The Diamondbacks then torched relievers Josias Manzanillo and Allen Watson for five more runs, though they were hardly necessary. The Mets just managed three hits the rest of the way. Armando Benitez celebrated a nigh-meaningless eighth inning strikeout by twirling his finger, which prompted some grumbling from the Arizona bench.

After the game, Hershiser defended blamed himself, not Valentine. “We went over the situation and then he left me to ruin the game. I let him down. He didn’t let me down.”

To add injury to insult, Rickey Henderson went on the DL with a strained right knee. Bobby Bonilla was also dealing with some knee issues, but with Henderson sidelined, the oft-booed outfielder would continue to play through the pain.
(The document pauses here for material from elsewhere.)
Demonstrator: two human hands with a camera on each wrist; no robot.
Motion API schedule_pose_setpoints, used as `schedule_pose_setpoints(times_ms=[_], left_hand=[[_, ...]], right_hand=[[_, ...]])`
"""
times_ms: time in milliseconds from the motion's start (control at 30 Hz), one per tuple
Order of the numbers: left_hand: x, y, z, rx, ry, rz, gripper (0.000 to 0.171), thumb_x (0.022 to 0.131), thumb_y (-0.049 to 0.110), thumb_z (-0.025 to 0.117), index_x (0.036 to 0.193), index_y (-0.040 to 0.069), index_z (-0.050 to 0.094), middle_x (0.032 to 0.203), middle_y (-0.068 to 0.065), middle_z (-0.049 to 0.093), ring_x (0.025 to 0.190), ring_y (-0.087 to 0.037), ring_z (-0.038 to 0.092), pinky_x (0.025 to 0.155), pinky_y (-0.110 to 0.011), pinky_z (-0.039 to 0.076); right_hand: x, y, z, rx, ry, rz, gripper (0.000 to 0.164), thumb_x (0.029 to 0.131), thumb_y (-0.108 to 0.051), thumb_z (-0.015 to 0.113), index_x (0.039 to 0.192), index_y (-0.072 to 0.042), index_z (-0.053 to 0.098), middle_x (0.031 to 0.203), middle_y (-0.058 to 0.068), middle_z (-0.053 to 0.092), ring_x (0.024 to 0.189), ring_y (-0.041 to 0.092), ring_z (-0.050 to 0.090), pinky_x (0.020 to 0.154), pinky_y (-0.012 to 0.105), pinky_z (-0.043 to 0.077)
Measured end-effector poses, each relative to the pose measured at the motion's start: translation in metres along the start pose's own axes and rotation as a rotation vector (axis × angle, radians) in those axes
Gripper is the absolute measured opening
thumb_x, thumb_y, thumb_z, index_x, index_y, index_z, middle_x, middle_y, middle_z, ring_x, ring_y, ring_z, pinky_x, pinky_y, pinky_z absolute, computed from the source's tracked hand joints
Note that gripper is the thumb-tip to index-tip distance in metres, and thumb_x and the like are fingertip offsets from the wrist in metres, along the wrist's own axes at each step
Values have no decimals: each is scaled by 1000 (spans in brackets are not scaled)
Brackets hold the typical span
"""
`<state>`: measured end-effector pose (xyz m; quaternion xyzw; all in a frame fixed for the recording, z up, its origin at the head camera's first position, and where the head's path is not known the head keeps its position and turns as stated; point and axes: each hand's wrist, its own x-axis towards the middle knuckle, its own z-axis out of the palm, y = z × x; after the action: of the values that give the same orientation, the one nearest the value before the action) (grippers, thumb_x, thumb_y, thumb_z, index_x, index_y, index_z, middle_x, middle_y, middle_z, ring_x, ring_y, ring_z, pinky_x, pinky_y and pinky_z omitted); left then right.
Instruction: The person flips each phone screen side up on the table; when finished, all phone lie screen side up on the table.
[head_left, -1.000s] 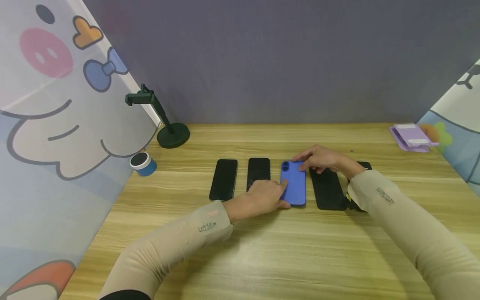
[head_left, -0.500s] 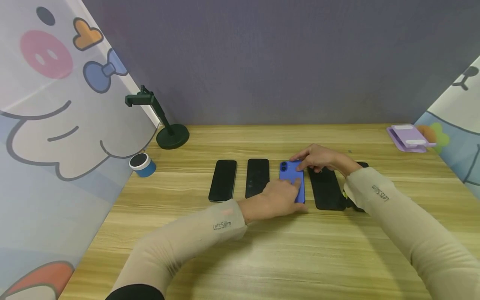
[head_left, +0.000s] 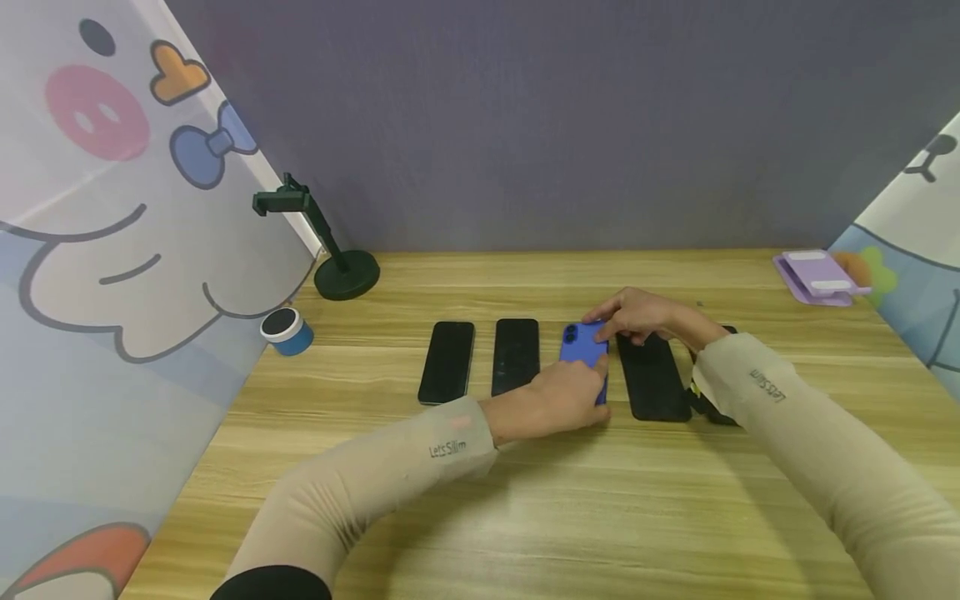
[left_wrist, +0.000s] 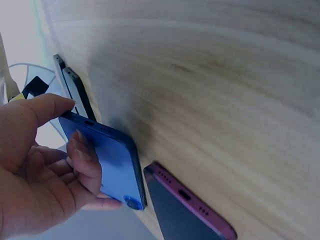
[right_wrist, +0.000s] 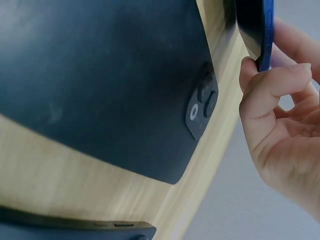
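In the head view a blue phone (head_left: 577, 346) lies back up on the table, camera at its top left. My right hand (head_left: 633, 317) pinches its top end; in the right wrist view thumb and fingers hold the phone's blue edge (right_wrist: 268, 35). My left hand (head_left: 566, 396) covers the lower half, index finger on the back. The left wrist view has the left thumb (left_wrist: 55, 106) on the bottom edge of the blue phone (left_wrist: 112, 155). Left of it lies a phone with a magenta edge (left_wrist: 190, 195); right of it, a black phone (head_left: 654, 383), back up.
Two dark phones lie screen up on the left, the outer one (head_left: 446, 362) and the inner one (head_left: 516, 354). A black object (head_left: 716, 412) is partly under the right sleeve. Farther off stand a dark green stand (head_left: 345, 273), a blue-white jar (head_left: 288, 332) and a purple folding stand (head_left: 821, 275).
My left hand has moved right along the lower part of the blue phone, from its left side to its right corner. The right hand has stayed at the top end.
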<state>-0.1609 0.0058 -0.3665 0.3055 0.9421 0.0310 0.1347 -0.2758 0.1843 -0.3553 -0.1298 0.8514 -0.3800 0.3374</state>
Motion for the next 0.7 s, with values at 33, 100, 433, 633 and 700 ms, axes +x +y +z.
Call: schedule_pose_setpoints(times_ms=[33,100,433,633,700], left_hand=[[-1,-1,-1,-19,-8,8,76,98,44,62,157,8,31,80,-1,72,51,-7,56,45,-20,44],[-2,-3,-5,-60,-26,20,77,98,38,62,158,6,27,73,1,69,46,-6,52,41,-19,40],[-12,-21,-25,-218,-31,19,77,102,22,55,159,-4,9,49,6,45,34,-5,35,35,-18,30],[-19,-38,-18,-342,38,-4,72,102,16,51,161,5,10,48,6,42,34,-5,30,35,-19,28],[-20,-43,-15,-378,64,-5,71,102,14,50,161,7,11,48,5,44,34,-5,29,35,-19,28]], right_hand=[[-1,-1,0,-1,3,0,55,90,-18,74,141,-7,58,53,-6,34,48,11,30,52,29,36],[-4,-2,-2,-2,4,-3,55,90,-19,74,141,-6,58,54,-6,34,49,11,30,52,29,37],[-13,0,-7,68,87,-104,54,101,-34,61,148,-11,50,83,6,55,64,13,47,58,34,50],[-13,4,-2,133,105,-162,58,103,-32,57,155,-14,39,134,20,53,70,17,52,60,38,51],[-13,4,0,141,110,-166,58,104,-30,56,156,-13,38,138,20,49,71,18,52,59,37,51]])
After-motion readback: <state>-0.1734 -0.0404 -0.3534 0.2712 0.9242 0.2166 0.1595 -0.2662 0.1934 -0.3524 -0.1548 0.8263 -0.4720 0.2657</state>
May 8, 1999: Mets 4, Diamondbacks 2

Masato Yoshii turned in another encouraging start, throwing six scoreless innings (a cracked fingernail prevented him from going any further). The Mets got homers from Matt Franco and John Olerud and took a seemingly comfortable 4-0 into the ninth. Despite it not being a save situation, Valentine turned the ball over to John Franco, who hadn’t pitched in five days.

Franco proceeded to give up a leadoff single to Womack and a bomb of a home run to Jay Bell. A single by Gonzalez, a potential double play grounder that instead went for a fielder’s choice, and a walk to Finley put the tying runs on first and second with only one out.

Valentine gave Franco the hook and brought in Benitez, with the blown save against the Astros still fresh in his mind. Benitez gave up two very long, loud fly balls, but both were caught to end the game.

Later, Benitez defended his antics of the day before by simply saying, “It comes in the blood.”

May 9, 1999: Diamondbacks 11, Mets 6

Asked for a word on his outing, Reed answered, “I got two. I stunk.”

Rick Reed did Orel Hershiser one better and gave up eight runs in only 1 1/3 innings. He gave up a third-run homer to Gonzalez in the first, and the only out he recorded in the second came on a sac bunt. The final score looked much closer than it should have, after homers by Mike Piazza and Mike Kinkade plated three runs in the top of the ninth, but the Mets were never in this game. The bad pitching performances in this series were particularly galling with Coors Field looming in the next series.

Back in New York, Lisa Olsen of the Daily News mused about Alex Rodriguez’s impending free agency. The title of her article: “A-Rod Would Look Good in New York”. Be careful what you wish for, Lisa.